昨年秋から、福島では国際原子力ロビー(原子力推進連合体)によって「エートス」プロジェクトが進められています。これは、チェルノブイリ事故以降ベラルーシで行われたエートスプログラムを参考としながら、住民が主体となって地域に密着した生活と環境を回復させていく実用的放射線防護文化の構築を目指すものです。一見すると良いことを目指しているようにも取れますが、ベラルーシのエートスプログラムには、原発事故の被害を極力小さく見せ、住民が移住しないことを自主的に選んだように見せかけながら住民を留まらせたことなど、国際原子力ロビーの恐ろしい意図が隠されていました。

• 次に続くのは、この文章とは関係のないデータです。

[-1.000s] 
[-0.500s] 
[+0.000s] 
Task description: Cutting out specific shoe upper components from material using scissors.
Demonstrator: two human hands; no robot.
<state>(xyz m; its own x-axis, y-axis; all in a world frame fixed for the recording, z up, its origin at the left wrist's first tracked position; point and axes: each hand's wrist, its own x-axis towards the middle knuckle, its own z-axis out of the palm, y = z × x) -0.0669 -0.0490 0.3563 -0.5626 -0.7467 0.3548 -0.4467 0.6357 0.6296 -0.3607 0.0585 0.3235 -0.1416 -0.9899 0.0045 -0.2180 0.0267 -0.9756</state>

原発事故が起こる前、武藤類子さんは、福島県船引町の里山を耕して家を建て、太陽光のエネルギーを使ってお風呂を沸かし、かまどの上で石をあたためて湯たんぽにし、薪で火をおこしてドングリを炒って食べるなど自然の中での暮らしをされていました。それは、1986年のチェルノブイリ原発事故で、原発に反対し、自らの生活でも脱原発を実践しようと始めた里山での生活だということです。しかし、福島原発事故によって薪は燃やすこともできず、山菜を採って食べることもできなくなってしまいました。

福島原発事故によって福島県民だけでなく日本中の多くの人が傷ついている。そこから回復していくためのプロセスと考え、武藤さんは「福島原発告訴団」の団長となりました。東京電力や国の側の刑事責任を追及するために、昨年6月1324人の福島県民による第一次告訴を行い、11月には全国の被害者13262人が告訴人となって第二次告訴を行いました。告訴はすでに受理され関係者の事情聴取などが始められていますが、この告訴において、強制捜査を含む厳正な捜査・起訴をもとめて署名活動が行われています。

 政権が代わり、原発再稼働が再び推進されようとしている今、原発事故の原因を明らかにして捜査が行われるよう、この告訴の行方を見守っていきたいと思います。